FIG. 6 is a timing diagram of signals of the gate driving unit in FIG. 5;

fig. 7 is a diagram illustrating simulation results of a gate driving circuit according to an embodiment of the invention;

fig. 8 is a schematic diagram illustrating a relationship between the present-stage gate driving signal and the potential of the first node in the gate driving unit in the low-voltage stable stage according to an embodiment of the present invention.

Detailed Description

In order to make those skilled in the art better understand the technical solutions of the present invention, the technical solutions in the embodiments of the present invention will be clearly and completely described below with reference to the drawings in the embodiments of the present invention. It is to be understood that the described embodiments are merely exemplary of a portion of the invention and not all embodiments. All other embodiments, which can be obtained by a person skilled in the art without inventive step based on the embodiments of the present invention, shall fall within the scope of protection of the present invention.

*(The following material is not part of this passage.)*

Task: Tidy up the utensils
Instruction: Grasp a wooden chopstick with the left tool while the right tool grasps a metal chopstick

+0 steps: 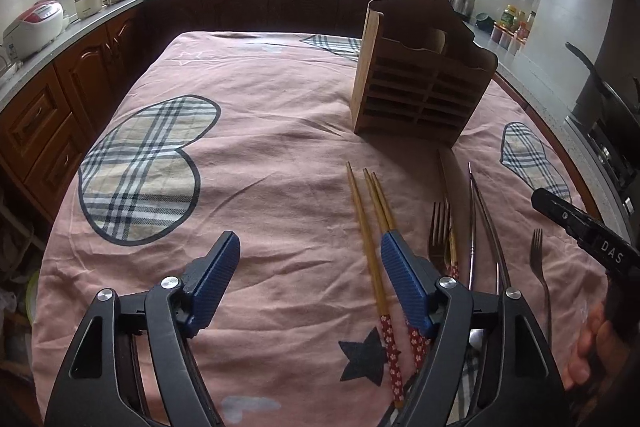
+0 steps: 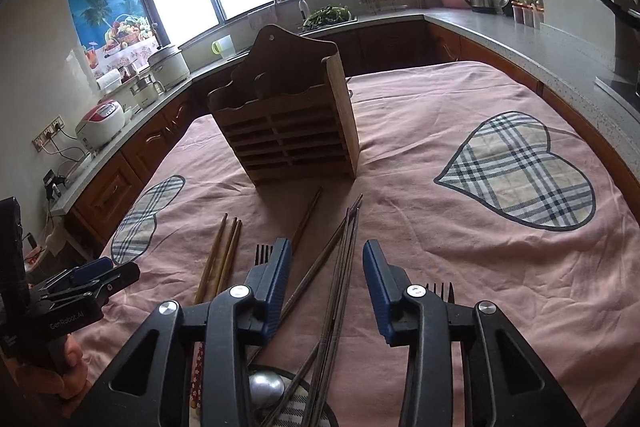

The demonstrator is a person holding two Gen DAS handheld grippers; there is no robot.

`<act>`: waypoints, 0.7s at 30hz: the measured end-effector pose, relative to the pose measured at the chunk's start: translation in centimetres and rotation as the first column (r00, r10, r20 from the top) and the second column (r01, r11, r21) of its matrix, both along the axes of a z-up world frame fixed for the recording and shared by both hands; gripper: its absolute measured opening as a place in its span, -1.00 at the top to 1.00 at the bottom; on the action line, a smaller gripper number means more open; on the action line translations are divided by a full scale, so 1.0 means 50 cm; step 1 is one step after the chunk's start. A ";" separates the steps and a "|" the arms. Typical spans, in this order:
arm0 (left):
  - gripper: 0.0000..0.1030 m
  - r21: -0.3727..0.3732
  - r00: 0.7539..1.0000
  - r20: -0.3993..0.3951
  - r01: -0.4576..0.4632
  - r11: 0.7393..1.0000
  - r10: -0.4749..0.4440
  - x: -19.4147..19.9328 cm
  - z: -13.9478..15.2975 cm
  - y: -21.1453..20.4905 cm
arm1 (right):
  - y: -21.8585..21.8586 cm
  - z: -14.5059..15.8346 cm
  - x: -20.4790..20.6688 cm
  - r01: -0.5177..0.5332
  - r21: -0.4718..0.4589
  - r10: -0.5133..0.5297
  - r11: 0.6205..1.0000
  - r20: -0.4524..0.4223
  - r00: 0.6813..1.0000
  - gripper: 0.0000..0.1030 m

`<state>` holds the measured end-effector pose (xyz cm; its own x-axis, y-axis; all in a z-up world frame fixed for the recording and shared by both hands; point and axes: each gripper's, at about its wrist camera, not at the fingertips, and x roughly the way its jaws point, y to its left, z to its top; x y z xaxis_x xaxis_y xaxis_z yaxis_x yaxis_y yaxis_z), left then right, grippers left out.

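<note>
The left tongs (image 1: 310,247) stand apart with nothing between the pads, hanging over the pink cloth of the table (image 1: 260,115); their right finger hides part of the wooden chopsticks (image 1: 362,211). The right tongs (image 2: 326,255) also stand apart, narrower, and clamp nothing; the thin metal chopsticks (image 2: 346,247) lie on the cloth under their gap. All utensils lie in front of the wooden holder (image 2: 288,131), which stands upright on the table. A fork (image 1: 439,227) lies just beside the wooden chopsticks, and a second fork (image 1: 538,259) lies farther from the holder, near the right tongs.
</note>
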<state>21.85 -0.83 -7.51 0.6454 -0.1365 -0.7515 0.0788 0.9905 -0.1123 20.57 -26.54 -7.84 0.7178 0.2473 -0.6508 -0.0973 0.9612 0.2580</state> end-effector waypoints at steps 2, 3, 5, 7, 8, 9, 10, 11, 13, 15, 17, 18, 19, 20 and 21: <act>-0.22 -0.002 1.000 -0.019 0.008 1.000 -0.008 0.029 -0.010 -0.004 | 0.007 -0.017 0.031 -0.013 -0.007 0.013 1.000 -0.033 0.999 0.48; -0.16 -0.003 0.999 -0.030 0.012 1.000 -0.012 0.045 -0.015 -0.006 | 0.010 -0.024 0.045 -0.020 -0.009 0.019 1.000 -0.048 0.999 0.52; -0.11 -0.009 0.998 -0.053 0.018 1.000 -0.019 0.074 -0.026 -0.008 | 0.012 -0.039 0.070 -0.025 -0.010 0.024 1.000 -0.080 0.997 0.58; -0.06 -0.013 0.997 -0.073 0.026 1.000 -0.027 0.098 -0.037 -0.012 | 0.009 -0.058 0.094 -0.031 -0.030 0.028 0.999 -0.112 0.993 0.63; -0.04 -0.011 0.996 -0.079 0.029 1.000 -0.030 0.107 -0.041 -0.014 | 0.008 -0.065 0.105 -0.034 -0.038 0.029 0.999 -0.125 0.992 0.69; -0.04 -0.008 0.996 -0.085 0.032 0.999 -0.033 0.117 -0.046 -0.018 | 0.009 -0.069 0.113 -0.037 -0.039 0.031 0.999 -0.133 0.991 0.71; -0.03 -0.004 0.995 -0.092 0.036 0.999 -0.036 0.126 -0.051 -0.022 | 0.009 -0.073 0.120 -0.039 -0.043 0.032 0.998 -0.141 0.989 0.72; 0.01 -0.002 0.994 -0.101 0.041 0.999 -0.041 0.135 -0.056 -0.024 | 0.008 -0.077 0.127 -0.040 -0.048 0.033 0.998 -0.148 0.988 0.72; 0.05 0.000 0.992 -0.119 0.054 0.999 -0.053 0.151 -0.066 -0.032 | 0.008 -0.085 0.139 -0.044 -0.051 0.035 0.998 -0.165 0.986 0.72; 0.12 0.006 0.989 -0.131 0.065 0.998 -0.064 0.163 -0.076 -0.041 | 0.007 -0.095 0.149 -0.042 -0.061 0.030 0.997 -0.186 0.982 0.72; 0.21 0.010 0.987 -0.145 0.077 0.997 -0.075 0.174 -0.085 -0.050 | 0.004 -0.099 0.155 -0.043 -0.065 0.030 0.997 -0.189 0.981 0.77; 0.25 0.012 0.985 -0.151 0.083 0.996 -0.081 0.179 -0.090 -0.055 | 0.002 -0.098 0.156 -0.043 -0.066 0.029 0.997 -0.188 0.982 0.77; 0.26 0.013 0.985 -0.149 0.089 0.996 -0.086 0.183 -0.092 -0.060 | 0.001 -0.097 0.158 -0.045 -0.064 0.033 0.997 -0.187 0.982 0.82; 0.27 0.017 0.986 -0.142 0.094 0.995 -0.091 0.183 -0.092 -0.064 | 0.000 -0.097 0.160 -0.048 -0.059 0.036 0.997 -0.187 0.982 0.88; 0.31 0.022 0.985 -0.140 0.100 0.995 -0.096 0.185 -0.093 -0.069 | 0.000 -0.097 0.163 -0.053 -0.050 0.043 0.997 -0.186 0.982 0.90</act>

It should be noted that the terms "first," "second," and the like in the description, the claims, and the drawings described above are used for distinguishing between similar elements and not necessarily for describing a particular sequential or chronological order. It is to be understood that the data so used is interchangeable under appropriate circumstances such that the embodiments of the invention described herein are capable of operation in sequences other than those illustrated or described herein. Furthermore, the terms "comprises," "comprising," and any other variation thereof, are intended to cover a non-exclusive inclusion, such that a process, method, system, article, or apparatus that comprises a list of steps or elements is not necessarily limited to those steps or elements expressly listed, but may include other steps or elements not expressly listed or inherent to such process, method, article, or apparatus.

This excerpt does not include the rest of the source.